▶ EXERCISE DIRECTIONS:
Below are entries. Copy exactly the lines running from the line that holds "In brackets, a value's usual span" to the line that holds "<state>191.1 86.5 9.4", with both ends included.

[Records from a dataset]
^^^^^^^^^^^^^^^^
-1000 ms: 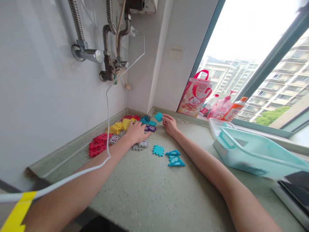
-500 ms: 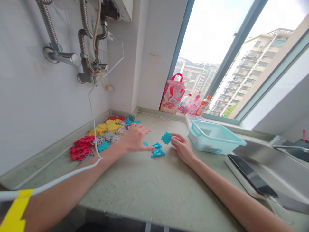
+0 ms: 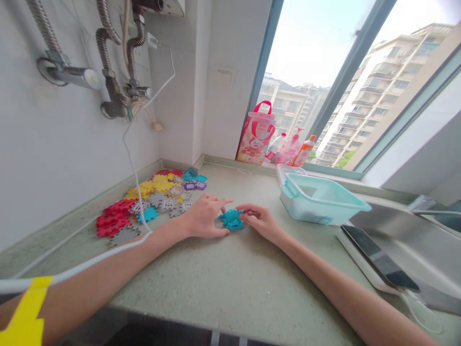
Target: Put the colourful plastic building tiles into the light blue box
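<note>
Now pinching a blue tile (image 3: 232, 217) by its right side between thumb and fingers of the right hand (image 3: 260, 221), over other blue pieces (image 3: 236, 226), around the middle of the tabletop (image 3: 216, 283), well in from its front edge; cannot tell whether resting on them or just above. Holding the left hand (image 3: 203, 216) with its grip open at the left side of the same pieces, thumb and forefinger spread apart; cannot tell contact of its fingertips with the tile. Seeing a loose heap beyond the left forearm, along the left edge toward the back corner: red pieces (image 3: 114, 218) toward the front, yellow pieces (image 3: 158, 185) farther back, purple pieces (image 3: 195, 185) to their right. Seeing also a white cable (image 3: 130, 158) across the heap and left forearm, a pale blue bin (image 3: 324, 211) near the back edge, and a phone (image 3: 378, 257) beside the sink (image 3: 382, 223).
</note>
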A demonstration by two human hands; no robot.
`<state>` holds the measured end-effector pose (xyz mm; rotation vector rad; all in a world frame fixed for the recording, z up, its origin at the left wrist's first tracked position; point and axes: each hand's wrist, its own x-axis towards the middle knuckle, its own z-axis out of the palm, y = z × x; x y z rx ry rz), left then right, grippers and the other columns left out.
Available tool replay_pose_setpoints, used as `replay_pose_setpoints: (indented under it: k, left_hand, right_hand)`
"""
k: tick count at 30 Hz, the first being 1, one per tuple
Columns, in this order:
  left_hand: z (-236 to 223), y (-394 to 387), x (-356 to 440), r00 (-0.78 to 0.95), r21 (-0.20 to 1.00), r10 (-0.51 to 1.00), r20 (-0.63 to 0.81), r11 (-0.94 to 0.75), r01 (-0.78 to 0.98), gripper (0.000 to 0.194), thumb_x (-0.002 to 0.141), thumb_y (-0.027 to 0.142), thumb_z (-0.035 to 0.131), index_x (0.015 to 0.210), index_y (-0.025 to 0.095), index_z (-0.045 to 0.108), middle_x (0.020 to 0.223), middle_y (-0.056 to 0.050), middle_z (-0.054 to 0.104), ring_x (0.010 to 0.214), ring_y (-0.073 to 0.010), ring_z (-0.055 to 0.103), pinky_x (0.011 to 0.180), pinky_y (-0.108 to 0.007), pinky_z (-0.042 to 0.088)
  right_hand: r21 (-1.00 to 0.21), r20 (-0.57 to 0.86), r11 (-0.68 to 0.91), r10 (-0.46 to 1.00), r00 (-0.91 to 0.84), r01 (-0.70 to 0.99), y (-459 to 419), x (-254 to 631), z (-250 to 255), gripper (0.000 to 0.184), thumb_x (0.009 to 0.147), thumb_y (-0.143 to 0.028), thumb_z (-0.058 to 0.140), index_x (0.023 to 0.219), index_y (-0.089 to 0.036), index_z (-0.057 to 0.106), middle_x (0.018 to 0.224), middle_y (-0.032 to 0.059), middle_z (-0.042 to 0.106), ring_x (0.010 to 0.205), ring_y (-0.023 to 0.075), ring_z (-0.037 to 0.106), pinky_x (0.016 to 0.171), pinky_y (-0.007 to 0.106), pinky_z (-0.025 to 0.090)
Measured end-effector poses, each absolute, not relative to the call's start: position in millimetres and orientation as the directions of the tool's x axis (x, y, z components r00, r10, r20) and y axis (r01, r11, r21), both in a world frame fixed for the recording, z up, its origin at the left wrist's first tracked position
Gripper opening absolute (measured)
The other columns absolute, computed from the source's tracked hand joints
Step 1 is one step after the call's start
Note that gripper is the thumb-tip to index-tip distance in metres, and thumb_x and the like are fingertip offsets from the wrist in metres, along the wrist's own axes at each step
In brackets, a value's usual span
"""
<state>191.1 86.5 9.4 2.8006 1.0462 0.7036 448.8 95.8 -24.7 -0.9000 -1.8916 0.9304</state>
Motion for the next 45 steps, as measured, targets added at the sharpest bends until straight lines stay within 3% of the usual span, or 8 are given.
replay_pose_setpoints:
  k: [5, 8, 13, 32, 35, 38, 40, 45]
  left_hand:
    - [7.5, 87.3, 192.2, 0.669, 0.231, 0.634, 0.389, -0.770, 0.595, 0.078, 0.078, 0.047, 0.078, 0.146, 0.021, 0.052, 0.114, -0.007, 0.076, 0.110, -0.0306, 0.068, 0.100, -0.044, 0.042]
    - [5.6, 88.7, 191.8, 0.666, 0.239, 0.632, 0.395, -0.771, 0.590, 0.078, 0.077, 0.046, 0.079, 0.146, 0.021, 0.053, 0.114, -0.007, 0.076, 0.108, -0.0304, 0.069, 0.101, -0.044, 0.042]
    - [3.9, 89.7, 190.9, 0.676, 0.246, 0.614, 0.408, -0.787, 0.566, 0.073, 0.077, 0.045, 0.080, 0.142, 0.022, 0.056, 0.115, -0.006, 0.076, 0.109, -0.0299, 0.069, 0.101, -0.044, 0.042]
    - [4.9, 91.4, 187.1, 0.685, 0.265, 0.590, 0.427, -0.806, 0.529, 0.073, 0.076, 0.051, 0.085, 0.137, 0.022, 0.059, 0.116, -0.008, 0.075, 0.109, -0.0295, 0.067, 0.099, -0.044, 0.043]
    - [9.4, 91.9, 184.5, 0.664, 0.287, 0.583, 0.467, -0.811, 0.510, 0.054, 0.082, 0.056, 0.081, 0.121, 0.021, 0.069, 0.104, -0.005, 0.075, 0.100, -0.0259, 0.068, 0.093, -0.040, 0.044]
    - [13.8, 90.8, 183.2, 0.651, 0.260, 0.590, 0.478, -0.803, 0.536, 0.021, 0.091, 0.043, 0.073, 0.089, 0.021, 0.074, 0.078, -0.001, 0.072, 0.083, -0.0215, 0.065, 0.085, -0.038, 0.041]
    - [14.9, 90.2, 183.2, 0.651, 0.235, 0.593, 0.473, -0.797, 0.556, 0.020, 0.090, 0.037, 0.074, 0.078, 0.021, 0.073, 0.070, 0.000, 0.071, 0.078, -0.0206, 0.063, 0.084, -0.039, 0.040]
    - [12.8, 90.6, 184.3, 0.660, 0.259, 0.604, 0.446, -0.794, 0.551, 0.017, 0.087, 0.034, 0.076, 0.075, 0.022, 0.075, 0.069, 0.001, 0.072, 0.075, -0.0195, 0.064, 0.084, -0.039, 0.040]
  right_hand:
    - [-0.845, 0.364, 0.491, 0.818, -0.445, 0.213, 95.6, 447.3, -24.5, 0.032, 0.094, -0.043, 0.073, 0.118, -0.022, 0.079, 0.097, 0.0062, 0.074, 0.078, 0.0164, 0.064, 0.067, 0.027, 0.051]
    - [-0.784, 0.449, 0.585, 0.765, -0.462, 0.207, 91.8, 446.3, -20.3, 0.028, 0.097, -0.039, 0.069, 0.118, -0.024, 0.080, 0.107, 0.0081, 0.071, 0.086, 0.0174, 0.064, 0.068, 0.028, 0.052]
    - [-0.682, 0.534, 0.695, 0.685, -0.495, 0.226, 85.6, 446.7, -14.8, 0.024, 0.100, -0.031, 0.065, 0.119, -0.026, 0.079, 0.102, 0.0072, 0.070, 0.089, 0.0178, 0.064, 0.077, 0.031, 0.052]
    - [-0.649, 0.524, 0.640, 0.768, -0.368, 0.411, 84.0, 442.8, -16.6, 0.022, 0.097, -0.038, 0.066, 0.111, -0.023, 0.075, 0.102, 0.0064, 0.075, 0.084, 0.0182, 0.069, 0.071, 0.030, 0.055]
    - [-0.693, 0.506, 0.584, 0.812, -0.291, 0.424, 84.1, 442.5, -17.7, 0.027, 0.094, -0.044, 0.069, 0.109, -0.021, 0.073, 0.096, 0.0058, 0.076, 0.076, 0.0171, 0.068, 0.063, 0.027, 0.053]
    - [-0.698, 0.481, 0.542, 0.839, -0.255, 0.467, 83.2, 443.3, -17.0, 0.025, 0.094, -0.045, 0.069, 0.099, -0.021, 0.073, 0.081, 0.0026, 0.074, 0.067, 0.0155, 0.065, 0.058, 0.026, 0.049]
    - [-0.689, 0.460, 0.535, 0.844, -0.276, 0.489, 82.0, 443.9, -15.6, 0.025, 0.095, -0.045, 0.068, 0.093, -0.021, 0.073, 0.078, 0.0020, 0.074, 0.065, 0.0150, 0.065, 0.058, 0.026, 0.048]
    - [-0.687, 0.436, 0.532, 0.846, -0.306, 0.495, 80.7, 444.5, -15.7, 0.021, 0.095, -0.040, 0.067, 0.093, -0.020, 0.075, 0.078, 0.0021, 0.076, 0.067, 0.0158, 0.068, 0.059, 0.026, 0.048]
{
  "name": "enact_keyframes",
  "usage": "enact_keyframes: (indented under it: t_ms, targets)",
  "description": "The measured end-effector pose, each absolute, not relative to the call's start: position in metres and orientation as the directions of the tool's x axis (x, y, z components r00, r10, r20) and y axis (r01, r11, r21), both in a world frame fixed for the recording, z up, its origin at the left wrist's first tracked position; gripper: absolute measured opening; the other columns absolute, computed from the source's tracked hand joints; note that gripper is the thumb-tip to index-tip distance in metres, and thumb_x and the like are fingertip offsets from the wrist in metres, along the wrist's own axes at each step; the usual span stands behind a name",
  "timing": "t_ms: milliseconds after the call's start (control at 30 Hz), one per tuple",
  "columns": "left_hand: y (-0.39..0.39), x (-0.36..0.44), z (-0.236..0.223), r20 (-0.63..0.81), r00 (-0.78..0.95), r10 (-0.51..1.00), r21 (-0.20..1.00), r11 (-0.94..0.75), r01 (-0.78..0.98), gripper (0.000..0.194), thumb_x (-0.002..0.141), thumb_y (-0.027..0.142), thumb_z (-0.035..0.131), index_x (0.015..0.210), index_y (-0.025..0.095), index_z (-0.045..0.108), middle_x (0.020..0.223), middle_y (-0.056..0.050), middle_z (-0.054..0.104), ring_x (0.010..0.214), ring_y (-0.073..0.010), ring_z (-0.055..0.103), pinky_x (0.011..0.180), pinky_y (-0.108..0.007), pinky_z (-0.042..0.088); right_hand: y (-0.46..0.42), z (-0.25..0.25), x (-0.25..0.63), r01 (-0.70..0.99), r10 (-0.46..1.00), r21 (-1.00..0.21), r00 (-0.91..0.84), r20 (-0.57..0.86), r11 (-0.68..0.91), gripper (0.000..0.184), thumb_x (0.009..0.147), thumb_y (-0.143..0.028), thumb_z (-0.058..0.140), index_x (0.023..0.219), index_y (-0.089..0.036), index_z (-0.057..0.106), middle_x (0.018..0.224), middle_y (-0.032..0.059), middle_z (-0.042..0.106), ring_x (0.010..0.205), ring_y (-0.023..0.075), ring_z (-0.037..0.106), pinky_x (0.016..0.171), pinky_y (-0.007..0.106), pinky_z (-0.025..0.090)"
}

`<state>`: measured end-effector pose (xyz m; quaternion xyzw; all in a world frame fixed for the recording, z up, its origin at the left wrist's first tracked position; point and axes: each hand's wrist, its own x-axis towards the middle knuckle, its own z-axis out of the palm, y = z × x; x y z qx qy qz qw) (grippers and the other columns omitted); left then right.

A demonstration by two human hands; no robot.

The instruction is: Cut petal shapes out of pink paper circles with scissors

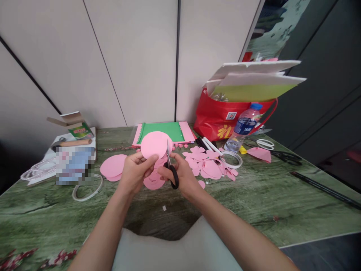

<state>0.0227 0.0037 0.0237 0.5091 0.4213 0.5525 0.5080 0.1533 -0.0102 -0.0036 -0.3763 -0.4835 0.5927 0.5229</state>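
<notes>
Between the thumb and fingers of my left hand point(137, 169) is a round pink paper disc point(154, 144), held up above the table. My right hand point(182, 174) grips a pair of scissors point(174, 176) with black handles. Their blades point away from me and meet the disc's right edge; whether they cut into it I cannot tell. Below and behind my hands lie more pink paper circles point(153, 183), partly hidden by my fingers. Another stack of pink circles point(113, 167) rests left of my left hand. Pink petal-shaped cutouts point(210, 168) are heaped right of my right hand.
Two tape rolls lie near, one left point(88, 187) and one right point(231, 159). A water bottle point(244, 126) stands before a red bag point(210, 116) filled with boards. Green paper point(160, 131) lies at the back, an opened box point(80, 130) back left, black rods point(324, 188) at right.
</notes>
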Motion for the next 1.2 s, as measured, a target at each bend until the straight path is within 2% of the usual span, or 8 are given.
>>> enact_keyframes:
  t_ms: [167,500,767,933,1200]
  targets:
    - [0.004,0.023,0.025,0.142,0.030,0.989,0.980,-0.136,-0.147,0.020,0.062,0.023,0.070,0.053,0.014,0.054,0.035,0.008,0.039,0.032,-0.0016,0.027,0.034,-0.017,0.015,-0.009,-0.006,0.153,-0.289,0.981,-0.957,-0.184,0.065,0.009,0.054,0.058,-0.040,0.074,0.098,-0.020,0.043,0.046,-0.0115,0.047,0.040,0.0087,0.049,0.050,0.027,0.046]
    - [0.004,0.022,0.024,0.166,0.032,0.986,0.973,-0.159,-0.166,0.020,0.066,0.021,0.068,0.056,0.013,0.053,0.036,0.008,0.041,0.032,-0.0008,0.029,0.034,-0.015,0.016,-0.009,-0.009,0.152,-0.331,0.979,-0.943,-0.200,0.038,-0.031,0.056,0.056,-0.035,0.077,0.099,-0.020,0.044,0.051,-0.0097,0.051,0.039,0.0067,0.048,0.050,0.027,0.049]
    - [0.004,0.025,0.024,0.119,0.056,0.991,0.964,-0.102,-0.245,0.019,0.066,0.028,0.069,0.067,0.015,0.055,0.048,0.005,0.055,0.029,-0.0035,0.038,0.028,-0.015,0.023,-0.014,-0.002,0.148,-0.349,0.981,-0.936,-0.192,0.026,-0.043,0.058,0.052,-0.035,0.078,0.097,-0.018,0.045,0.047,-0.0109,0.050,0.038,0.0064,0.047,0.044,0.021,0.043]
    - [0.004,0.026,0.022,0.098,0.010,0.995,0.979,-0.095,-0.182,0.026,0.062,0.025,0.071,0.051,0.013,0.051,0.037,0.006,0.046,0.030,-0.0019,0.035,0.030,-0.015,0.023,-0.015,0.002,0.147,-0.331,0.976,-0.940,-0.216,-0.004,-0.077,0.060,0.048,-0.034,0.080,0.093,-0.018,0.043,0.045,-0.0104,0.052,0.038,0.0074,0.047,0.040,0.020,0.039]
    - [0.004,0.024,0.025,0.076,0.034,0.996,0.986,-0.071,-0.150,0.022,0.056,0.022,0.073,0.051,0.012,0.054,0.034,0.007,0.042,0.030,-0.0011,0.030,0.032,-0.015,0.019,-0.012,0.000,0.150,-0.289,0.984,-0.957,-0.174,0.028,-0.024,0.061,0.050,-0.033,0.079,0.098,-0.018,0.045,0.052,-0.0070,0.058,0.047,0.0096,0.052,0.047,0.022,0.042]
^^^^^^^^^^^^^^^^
▶ EXERCISE OUTPUT:
In brackets, a value's usual span
"""
<state>191.1 86.5 9.4 2.8006 1.0462 0.7036 448.8 95.8 -24.7 -0.9000 -1.8916 0.9304</state>

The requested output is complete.